MYSURU: It is not very often that you see old vehicles on the roads, but Mysuru, one of India’s most popular tourist destinations, is witnessing an increase in the demand for vintage scooters.

The old city, which has a number of Lambrettas, Priyas and Vespas, besides Lunas and Jawas, is where buyers are heading.

The prices of these old scooters have skyrocketed in the heritage city as many foreigners, Goans, and residents of Hubballi, Bengaluru, Belagavi and neighbouring Maharashtra come in search of collectibles.

Many foreigners, camping in Goa and Mysuru, buy vintage scooters here and sell them to people in the UK and other countries in Europe.

Though the city had many 1960s-70s vintage scooters, they were considered scrap-worthy, and sold for throwaway prices. While some owners wanted to buy newer models, others had no parking space. Many owners found it difficult to run their vehicles because of the non-availability of spare parts.

However, with the surge in demand for vintage scooters, owners are repairing their vehicles and are refusing to sell them like before. Some in Mysuru are shelling out good money to get their old beauties in shape.   

Taj, a mechanic on Ramavilas Road, has repaired more than 40 scooters of the 1960s and 70s vintage. He said he sources some of the spare parts like headlights, kickers and chasses from Bengaluru and Delhi. He said more than 25 scooters have been purchased by foreigners in Goa, and by customers from Bengaluru, Hubballi, Madikere and other cities.

One vintage scooter buff you seen in Mysuru is Mock, a foreigner. He has bought more than 15 scooters, and got them repaired before taking them to Goa and European destinations.   The customers buy scooters bearing the registration number of the state and ensure that all the records are up-to-date. They even live in the city for three to four months to supervise the repair work and ensure they get the ‘right’ vintage look, he said.
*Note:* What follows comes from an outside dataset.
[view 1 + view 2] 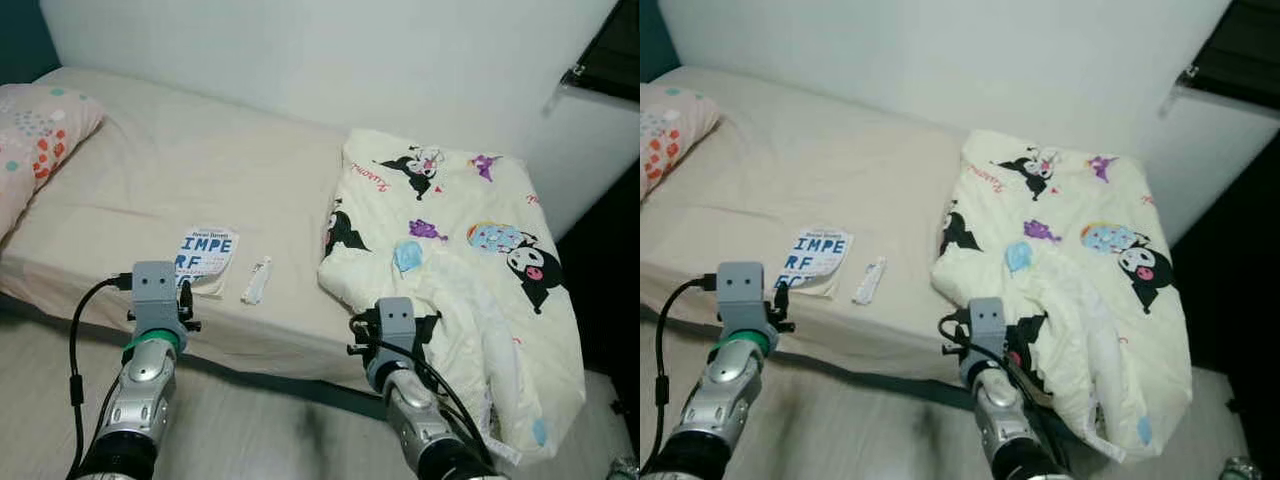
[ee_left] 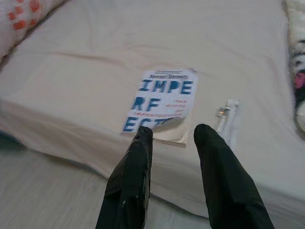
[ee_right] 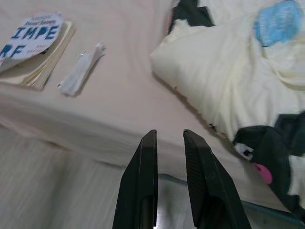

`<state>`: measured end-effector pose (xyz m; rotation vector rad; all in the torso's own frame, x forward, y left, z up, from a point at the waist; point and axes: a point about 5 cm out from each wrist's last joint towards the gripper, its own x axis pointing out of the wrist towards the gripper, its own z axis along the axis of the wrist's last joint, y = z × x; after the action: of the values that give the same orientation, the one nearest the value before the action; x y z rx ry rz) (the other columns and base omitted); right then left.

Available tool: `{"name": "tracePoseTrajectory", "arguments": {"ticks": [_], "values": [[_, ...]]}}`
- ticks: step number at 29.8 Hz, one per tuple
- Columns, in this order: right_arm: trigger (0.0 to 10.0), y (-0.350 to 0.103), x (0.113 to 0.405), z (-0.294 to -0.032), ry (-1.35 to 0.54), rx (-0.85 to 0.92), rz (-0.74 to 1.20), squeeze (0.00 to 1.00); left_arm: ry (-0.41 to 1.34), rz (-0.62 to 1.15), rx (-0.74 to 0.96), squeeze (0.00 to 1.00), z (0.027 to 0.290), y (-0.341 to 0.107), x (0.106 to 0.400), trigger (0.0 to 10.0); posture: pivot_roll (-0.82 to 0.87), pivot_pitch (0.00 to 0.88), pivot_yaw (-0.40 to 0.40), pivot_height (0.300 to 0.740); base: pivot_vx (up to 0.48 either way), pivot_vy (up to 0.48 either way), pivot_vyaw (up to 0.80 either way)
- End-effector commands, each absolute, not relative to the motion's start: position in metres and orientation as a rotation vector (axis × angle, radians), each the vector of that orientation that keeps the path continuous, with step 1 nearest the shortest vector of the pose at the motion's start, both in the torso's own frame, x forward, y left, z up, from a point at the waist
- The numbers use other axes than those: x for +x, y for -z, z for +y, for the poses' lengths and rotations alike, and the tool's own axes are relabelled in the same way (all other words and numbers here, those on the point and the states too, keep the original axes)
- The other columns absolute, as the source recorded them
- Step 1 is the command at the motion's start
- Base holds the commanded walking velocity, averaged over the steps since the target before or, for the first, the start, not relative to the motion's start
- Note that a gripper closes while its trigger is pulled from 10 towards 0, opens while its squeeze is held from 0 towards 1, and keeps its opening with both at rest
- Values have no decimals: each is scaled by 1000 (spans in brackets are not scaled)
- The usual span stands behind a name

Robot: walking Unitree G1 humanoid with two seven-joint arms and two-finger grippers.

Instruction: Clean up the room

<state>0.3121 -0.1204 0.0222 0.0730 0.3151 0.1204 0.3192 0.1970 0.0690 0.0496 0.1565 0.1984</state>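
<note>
Left end effector point(image 2: 170, 131), parted, just short of book point(image 2: 164, 101) on bed point(image 1: 150, 180).

A bed point(image 1: 170, 170) in plain beige sheeting. On it lies a white book point(image 1: 206, 253) with big blue block letters and small red print, beside a small white wrapper point(image 1: 257, 281). The quilt point(image 1: 450, 250) is cream — patterned with black-and-white cartoon figures, purple and light-blue patches. The pillow point(image 1: 35, 140) is pink with orange and teal dots. Both tools — left point(image 2: 172, 133), right point(image 3: 167, 137) — have black fingers on silver arms.
</note>
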Motion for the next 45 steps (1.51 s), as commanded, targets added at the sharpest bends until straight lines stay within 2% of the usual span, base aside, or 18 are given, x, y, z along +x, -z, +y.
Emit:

Taj said many people come to mechanics like him because the others only want to work with newer vehicles and make fast money. “However, I have a sense of satisfaction when I work on a vintage scooter. I ensure it requires very little maintenance for at least the next five years,” he said.

Taj’s brother Sadiq Pasha has another take on the issue. He feels in the case of vintage scooters, the returns are less as most of the money goes on transportation and purchase of the spare parts.

Youth, who have a craze for speed bikes, have also developed an interest for vintage scooters. They feel that if they move around on these vehicles, they get noticed faster even at crowded junctions. “People should develop a love for vintage vehicles, said Babu, who paints on vintage scooters and bikes, adding that the youth of today have developed a craze for Yezdis too.